**WORK REQUIRED**. Would you output the whole listing below, exactly as it reads?

**RECORDS PROVIDED**.

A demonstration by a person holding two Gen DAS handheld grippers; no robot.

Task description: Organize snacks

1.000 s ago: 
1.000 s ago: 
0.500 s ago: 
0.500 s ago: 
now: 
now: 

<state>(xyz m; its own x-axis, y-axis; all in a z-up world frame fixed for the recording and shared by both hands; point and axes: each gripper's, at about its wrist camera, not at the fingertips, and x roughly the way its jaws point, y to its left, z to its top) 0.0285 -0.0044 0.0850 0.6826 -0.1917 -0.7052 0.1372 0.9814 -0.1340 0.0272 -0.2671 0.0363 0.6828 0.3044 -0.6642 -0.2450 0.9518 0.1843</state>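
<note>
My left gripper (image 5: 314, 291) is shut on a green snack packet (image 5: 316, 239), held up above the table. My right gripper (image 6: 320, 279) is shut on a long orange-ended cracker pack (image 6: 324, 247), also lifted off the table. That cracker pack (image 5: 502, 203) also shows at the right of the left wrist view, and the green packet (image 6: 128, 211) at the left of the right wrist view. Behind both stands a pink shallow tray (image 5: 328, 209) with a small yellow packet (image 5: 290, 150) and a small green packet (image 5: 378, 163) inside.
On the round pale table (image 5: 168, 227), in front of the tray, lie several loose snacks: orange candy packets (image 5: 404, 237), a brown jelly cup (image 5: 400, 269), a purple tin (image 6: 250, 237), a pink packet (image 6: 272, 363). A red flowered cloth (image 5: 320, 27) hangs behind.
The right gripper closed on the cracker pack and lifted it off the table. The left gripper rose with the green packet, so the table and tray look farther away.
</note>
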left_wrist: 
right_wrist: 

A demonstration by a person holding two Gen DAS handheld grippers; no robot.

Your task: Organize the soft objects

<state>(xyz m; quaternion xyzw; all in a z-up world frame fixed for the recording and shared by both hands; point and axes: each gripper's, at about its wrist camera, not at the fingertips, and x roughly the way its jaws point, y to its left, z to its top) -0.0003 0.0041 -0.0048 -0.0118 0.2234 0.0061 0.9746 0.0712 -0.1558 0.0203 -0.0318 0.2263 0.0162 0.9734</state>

**WRITTEN SOLUTION**.
A demonstration by a person holding two Gen DAS handheld grippers; no robot.

Task description: Organize snacks

1.000 s ago: 
1.000 s ago: 
0.500 s ago: 
0.500 s ago: 
now: 
now: 

<state>(xyz m; its own x-axis, y-axis; all in a z-up world frame fixed for the recording and shared by both hands; point and axes: each gripper's, at about its wrist camera, not at the fingertips, and x roughly the way its jaws point, y to its left, z to its top) 0.0285 -0.0044 0.0850 0.6826 -0.1917 -0.7052 0.1372 0.9814 -0.1340 0.0272 -0.2671 0.0363 0.6828 0.3044 -0.6642 -0.2450 0.9518 0.1843</state>
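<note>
My left gripper (image 5: 314, 291) is shut on a green snack packet (image 5: 316, 239), held up above the table. My right gripper (image 6: 320, 279) is shut on a long orange-ended cracker pack (image 6: 324, 247), also lifted off the table. That cracker pack (image 5: 502, 203) also shows at the right of the left wrist view, and the green packet (image 6: 128, 211) at the left of the right wrist view. Behind both stands a pink shallow tray (image 5: 328, 209) with a small yellow packet (image 5: 290, 150) and a small green packet (image 5: 378, 163) inside.
On the round pale table (image 5: 168, 227), in front of the tray, lie several loose snacks: orange candy packets (image 5: 404, 237), a brown jelly cup (image 5: 400, 269), a purple tin (image 6: 250, 237), a pink packet (image 6: 272, 363). A red flowered cloth (image 5: 320, 27) hangs behind.
The right gripper closed on the cracker pack and lifted it off the table. The left gripper rose with the green packet, so the table and tray look farther away.
</note>
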left_wrist: 
right_wrist: 

A demonstration by a person holding two Gen DAS handheld grippers; no robot.

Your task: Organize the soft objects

<state>(xyz m; quaternion xyzw; all in a z-up world frame fixed for the recording and shared by both hands; point and axes: each gripper's, at about its wrist camera, not at the fingertips, and x roughly the way its jaws point, y to its left, z to its top) -0.0003 0.0041 -0.0048 -0.0118 0.2234 0.0061 0.9746 0.0712 -0.1558 0.0203 -0.0318 0.2263 0.0162 0.9734</state>

Work on this exercise is complete.